» **PROBLEM DETAILS**
What follows is a listing. Write it all out exactly.

» **MATERIAL PROVIDED**
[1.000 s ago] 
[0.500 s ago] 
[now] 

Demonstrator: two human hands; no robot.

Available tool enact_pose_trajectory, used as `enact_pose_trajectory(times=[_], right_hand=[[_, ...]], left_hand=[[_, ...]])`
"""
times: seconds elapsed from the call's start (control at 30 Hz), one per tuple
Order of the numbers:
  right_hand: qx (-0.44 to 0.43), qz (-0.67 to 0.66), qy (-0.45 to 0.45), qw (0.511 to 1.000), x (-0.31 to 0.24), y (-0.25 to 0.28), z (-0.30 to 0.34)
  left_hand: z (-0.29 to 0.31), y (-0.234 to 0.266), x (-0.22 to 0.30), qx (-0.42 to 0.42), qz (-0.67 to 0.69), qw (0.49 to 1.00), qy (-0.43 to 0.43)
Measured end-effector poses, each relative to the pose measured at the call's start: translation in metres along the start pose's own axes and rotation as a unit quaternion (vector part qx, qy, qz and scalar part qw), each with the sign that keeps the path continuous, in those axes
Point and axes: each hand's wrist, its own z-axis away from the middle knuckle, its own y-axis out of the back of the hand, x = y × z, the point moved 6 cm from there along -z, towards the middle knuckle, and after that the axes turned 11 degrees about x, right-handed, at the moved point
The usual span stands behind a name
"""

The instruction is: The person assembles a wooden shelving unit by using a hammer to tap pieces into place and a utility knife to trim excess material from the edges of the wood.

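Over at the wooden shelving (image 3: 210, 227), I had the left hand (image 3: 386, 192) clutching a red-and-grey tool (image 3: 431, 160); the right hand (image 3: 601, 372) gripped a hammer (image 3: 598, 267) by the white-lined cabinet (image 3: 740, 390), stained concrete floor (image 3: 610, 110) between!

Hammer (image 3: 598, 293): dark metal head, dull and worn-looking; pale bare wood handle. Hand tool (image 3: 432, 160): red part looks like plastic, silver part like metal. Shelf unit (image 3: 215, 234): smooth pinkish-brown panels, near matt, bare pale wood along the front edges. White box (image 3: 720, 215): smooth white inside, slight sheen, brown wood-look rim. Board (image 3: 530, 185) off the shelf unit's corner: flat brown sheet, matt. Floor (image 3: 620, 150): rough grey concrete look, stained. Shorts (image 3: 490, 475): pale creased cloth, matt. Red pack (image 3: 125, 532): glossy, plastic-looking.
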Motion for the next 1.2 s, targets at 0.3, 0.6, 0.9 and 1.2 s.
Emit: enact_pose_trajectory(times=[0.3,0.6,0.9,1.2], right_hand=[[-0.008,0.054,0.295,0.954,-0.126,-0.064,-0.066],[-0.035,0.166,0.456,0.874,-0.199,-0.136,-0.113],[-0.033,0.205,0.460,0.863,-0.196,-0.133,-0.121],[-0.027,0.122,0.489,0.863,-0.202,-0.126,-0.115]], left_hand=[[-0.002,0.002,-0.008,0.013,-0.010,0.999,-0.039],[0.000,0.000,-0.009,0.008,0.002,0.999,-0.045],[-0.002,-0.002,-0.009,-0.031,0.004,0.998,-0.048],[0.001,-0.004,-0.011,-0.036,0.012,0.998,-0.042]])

» **THE COMPLETED TASK**
[1.000 s ago] 
[0.500 s ago] 
[now] 

Demonstrator: two human hands; no robot.

Available tool enact_pose_trajectory, used as `enact_pose_trajectory(times=[_], right_hand=[[_, ...]], left_hand=[[_, ...]])`
"""
times: seconds elapsed from the call's start (control at 30 Hz), one per tuple
Order of the numbers:
  right_hand: qx (-0.44 to 0.43), qz (-0.67 to 0.66), qy (-0.45 to 0.45), qw (0.511 to 1.000), x (-0.31 to 0.24), y (-0.25 to 0.28), z (-0.30 to 0.34)
  left_hand: z (-0.29 to 0.31), y (-0.234 to 0.266), x (-0.22 to 0.30), qx (-0.42 to 0.42), qz (-0.67 to 0.69), qw (0.49 to 1.00), qy (-0.43 to 0.43)
Measured end-effector poses, each relative to the pose measured at the call's start: translation in metres along the start pose's own axes and rotation as a unit quaternion (vector part qx, qy, qz and scalar part qw), each with the sign that keeps the path continuous, in those axes
Point and axes: each hand's wrist, its own z-axis away from the middle knuckle, its own y-axis out of the back of the hand, x = y × z, the point moved 6 cm from there along -z, towards the middle knuckle, and after that the axes turned 11 degrees about x, right-handed, at the moved point
The usual span stands behind a name
"""

The instruction is: The person assembles a wooden shelving unit by using a hammer to tap pieces into place and a utility knife to trim excess material from the edges of the wood.

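Over at the wooden shelving (image 3: 210, 227), I had the left hand (image 3: 386, 192) clutching a red-and-grey tool (image 3: 431, 160); the right hand (image 3: 601, 372) gripped a hammer (image 3: 598, 267) by the white-lined cabinet (image 3: 740, 390), stained concrete floor (image 3: 610, 110) between!

Hammer (image 3: 598, 293): dark metal head, dull and worn-looking; pale bare wood handle. Hand tool (image 3: 432, 160): red part looks like plastic, silver part like metal. Shelf unit (image 3: 215, 234): smooth pinkish-brown panels, near matt, bare pale wood along the front edges. White box (image 3: 720, 215): smooth white inside, slight sheen, brown wood-look rim. Board (image 3: 530, 185) off the shelf unit's corner: flat brown sheet, matt. Floor (image 3: 620, 150): rough grey concrete look, stained. Shorts (image 3: 490, 475): pale creased cloth, matt. Red pack (image 3: 125, 532): glossy, plastic-looking.
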Motion for the next 1.2 s, targets at 0.3, 0.6, 0.9 and 1.2 s.
Emit: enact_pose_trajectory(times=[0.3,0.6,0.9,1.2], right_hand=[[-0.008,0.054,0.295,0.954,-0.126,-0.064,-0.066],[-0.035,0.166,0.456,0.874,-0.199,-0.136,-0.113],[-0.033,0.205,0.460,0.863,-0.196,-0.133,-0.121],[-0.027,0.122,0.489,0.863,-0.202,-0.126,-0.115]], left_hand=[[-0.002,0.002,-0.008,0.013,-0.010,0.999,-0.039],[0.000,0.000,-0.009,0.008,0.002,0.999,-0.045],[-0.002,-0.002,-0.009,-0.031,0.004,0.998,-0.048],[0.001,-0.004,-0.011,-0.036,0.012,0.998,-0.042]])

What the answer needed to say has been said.